Task item: Give back all of the data unchanged. Keep every word as it is.
[[ Data section, beginning ]]
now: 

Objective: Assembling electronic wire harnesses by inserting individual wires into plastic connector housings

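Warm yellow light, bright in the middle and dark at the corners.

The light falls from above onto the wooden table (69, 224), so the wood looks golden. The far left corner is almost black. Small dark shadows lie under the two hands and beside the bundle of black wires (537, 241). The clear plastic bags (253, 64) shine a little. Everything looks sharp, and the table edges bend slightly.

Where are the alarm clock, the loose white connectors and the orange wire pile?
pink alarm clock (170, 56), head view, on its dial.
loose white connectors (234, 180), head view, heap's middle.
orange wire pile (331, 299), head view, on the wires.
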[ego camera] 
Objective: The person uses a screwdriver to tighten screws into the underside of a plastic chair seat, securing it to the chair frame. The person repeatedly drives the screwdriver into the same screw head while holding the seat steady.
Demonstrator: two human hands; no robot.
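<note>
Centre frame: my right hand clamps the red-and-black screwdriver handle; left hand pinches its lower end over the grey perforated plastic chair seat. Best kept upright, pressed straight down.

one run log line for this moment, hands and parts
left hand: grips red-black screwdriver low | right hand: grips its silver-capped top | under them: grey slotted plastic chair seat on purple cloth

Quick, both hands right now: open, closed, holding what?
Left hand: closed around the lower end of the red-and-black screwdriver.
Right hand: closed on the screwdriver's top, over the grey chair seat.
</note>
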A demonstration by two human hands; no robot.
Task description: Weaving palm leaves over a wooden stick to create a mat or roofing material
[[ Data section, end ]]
Output for this task:
now: 

Objective: Assembling electronic wire harnesses by inserting individual wires into plastic connector housings

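Warm yellow light, bright in the middle and dark at the corners.

The light falls from above onto the wooden table (69, 224), so the wood looks golden. The far left corner is almost black. Small dark shadows lie under the two hands and beside the bundle of black wires (537, 241). The clear plastic bags (253, 64) shine a little. Everything looks sharp, and the table edges bend slightly.

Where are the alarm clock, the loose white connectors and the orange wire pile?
pink alarm clock (170, 56), head view, on its dial.
loose white connectors (234, 180), head view, heap's middle.
orange wire pile (331, 299), head view, on the wires.
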[ego camera] 
Objective: The person uses a screwdriver to tighten screws into the underside of a plastic chair seat, securing it to the chair frame. The person repeatedly drives the screwdriver into the same screw head while holding the seat steady.
Demonstrator: two human hands; no robot.
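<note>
Centre frame: my right hand clamps the red-and-black screwdriver handle; left hand pinches its lower end over the grey perforated plastic chair seat. Best kept upright, pressed straight down.

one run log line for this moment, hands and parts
left hand: grips red-black screwdriver low | right hand: grips its silver-capped top | under them: grey slotted plastic chair seat on purple cloth

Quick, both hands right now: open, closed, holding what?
Left hand: closed around the lower end of the red-and-black screwdriver.
Right hand: closed on the screwdriver's top, over the grey chair seat.
</note>
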A demonstration by two human hands; no robot.
Task description: Weaving palm leaves over a wooden stick to create a mat or roofing material

The answer requires no further additions.